# I HATE the smell of beef heart, yuck!



## StGeorgeK9 (Jan 5, 2008)

I swear Ava is going to turn me into a vegetarian! I can take most of it, but the beef heart is nasty!


----------



## Jax08 (Feb 13, 2009)

Cut it while it's still mostly frozen!


----------



## ozzymama (Jan 17, 2005)

I feed it frozen chop it up with a cleaver. And the dogs are in a seperate room, in a seperate part of the house LOL!


----------



## SouthernThistle (Nov 16, 2005)

(*Makes a note to uncheck beef heart from her list of meats to feed the dogs.*)


----------



## DianaB (Jan 3, 2007)

I second that. When I do cook it, I have to cook it outdoors or else the smell sticks to the walls. Gross. Luckily Richard can stomach just about anything. Guess what his new job is?


----------



## Northern GSDs (Oct 30, 2008)

The liver and beef heart always gagged me too. Semi frozen chopping helped alot with the smell and texture for me as well.


----------



## Jax08 (Feb 13, 2009)

The heart doesn't bother me and I use chicken livers but the tongue grosses me right out!


----------



## aubie (Dec 22, 2008)

I don't notice any sort of smell...hmm...


----------



## StGeorgeK9 (Jan 5, 2008)

it even stinks up my freezer!!! YUCK!! well that is getting fed first and out of my freezer! My husband has a weak stomach, he cant stand the smell of fish either. Especially sardines! LOL


----------



## aubie (Dec 22, 2008)

> Originally Posted By: Jax08The heart doesn't bother me and I use chicken livers but the tongue grosses me right out!

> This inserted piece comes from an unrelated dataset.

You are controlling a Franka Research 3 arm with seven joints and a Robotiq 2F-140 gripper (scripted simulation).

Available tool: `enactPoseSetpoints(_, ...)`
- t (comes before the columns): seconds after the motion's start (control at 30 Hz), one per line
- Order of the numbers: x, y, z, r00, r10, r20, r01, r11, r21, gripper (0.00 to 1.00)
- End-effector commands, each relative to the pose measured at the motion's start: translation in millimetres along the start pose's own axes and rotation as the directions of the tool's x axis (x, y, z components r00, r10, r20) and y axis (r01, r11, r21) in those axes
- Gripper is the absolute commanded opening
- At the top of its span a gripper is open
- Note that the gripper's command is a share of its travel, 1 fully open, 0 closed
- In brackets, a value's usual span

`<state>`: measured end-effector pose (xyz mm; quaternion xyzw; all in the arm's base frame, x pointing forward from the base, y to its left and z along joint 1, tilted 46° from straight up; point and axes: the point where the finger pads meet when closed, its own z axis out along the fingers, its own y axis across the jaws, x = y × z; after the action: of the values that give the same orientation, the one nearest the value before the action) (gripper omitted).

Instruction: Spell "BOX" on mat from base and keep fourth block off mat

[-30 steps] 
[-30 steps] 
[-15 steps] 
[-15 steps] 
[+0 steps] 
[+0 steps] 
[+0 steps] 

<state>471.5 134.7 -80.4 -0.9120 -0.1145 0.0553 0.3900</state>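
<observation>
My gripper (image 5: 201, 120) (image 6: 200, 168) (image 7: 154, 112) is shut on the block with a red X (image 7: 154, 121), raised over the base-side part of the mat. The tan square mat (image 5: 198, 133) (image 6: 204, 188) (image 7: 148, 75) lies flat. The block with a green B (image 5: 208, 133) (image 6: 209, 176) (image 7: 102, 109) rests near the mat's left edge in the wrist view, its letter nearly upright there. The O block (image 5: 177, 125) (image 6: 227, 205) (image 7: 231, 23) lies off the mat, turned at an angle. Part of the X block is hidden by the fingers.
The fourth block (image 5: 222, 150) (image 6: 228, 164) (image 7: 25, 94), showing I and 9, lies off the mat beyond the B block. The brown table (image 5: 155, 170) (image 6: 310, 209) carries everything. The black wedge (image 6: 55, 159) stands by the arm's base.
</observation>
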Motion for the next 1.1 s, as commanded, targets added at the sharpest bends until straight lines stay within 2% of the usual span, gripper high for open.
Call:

I've THOUGHT about buying tongue, but just can't bring myself to do it!!


----------



## StGeorgeK9 (Jan 5, 2008)

> Originally Posted By: SouthernThistle(*Makes a note to uncheck beef heart from her list of meats to feed the dogs.*)


yes, Ava does love it though


----------



## StGeorgeK9 (Jan 5, 2008)

Can I borrow your nose Aubie?



> Originally Posted By: aubieI don't notice any sort of smell...hmm...


----------



## aubie (Dec 22, 2008)

Sure! lol

Tripe doesn't even smell bad to me. The only thing that somewhat bothers me is liver. 

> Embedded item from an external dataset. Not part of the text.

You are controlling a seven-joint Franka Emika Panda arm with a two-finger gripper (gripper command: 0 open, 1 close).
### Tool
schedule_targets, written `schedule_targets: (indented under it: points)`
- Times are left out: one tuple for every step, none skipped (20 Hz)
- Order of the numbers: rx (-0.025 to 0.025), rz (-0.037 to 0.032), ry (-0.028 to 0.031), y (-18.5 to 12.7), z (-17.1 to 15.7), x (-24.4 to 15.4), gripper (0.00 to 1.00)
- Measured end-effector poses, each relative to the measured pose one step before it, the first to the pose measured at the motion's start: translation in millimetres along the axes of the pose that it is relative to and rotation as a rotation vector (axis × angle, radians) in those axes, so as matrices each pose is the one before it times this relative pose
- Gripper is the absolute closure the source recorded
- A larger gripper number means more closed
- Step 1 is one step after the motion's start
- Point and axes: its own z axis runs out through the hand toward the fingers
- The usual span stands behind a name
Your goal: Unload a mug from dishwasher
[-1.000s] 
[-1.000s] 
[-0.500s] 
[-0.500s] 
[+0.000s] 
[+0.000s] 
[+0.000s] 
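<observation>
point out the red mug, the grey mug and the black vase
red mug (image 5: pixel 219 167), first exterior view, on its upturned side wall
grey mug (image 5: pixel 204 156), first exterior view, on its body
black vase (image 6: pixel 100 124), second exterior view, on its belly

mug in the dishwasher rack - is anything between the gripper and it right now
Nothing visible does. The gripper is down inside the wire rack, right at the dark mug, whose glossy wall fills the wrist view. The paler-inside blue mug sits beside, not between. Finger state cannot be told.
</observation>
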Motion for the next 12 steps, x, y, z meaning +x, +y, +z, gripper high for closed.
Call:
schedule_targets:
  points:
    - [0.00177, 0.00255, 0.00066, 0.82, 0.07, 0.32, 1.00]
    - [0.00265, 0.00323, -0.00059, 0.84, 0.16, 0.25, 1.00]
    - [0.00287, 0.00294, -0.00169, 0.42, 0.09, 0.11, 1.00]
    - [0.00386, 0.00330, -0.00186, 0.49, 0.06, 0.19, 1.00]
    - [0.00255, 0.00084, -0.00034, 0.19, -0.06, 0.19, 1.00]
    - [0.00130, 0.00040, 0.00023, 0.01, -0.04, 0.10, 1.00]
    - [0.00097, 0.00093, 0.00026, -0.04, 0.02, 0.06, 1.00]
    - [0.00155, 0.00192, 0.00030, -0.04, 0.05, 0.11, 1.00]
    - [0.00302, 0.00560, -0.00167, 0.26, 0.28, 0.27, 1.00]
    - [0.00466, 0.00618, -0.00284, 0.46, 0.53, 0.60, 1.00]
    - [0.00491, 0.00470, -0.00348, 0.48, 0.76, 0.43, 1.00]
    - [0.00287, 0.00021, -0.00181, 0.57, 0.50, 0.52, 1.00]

Maybe all those animal/dairy classes made me immune?


----------



## StGeorgeK9 (Jan 5, 2008)

they only plus side is knowing I'm doing the best for her....but sheesh! I think I need nose plugs


----------



## StGeorgeK9 (Jan 5, 2008)

okay, enought procrastinating.....I just need to get it done.....I hit up walmart and there were tons of markdowns, I got about 45 lbs of meat for about .69 per pound.


----------



## JerzeyGSD (Jun 26, 2008)

> Originally Posted By: Betsyokay, enought procrastinating.....I just need to get it done.....I hit up walmart and there were tons of markdowns, I got about 45 lbs of meat for about .69 per pound.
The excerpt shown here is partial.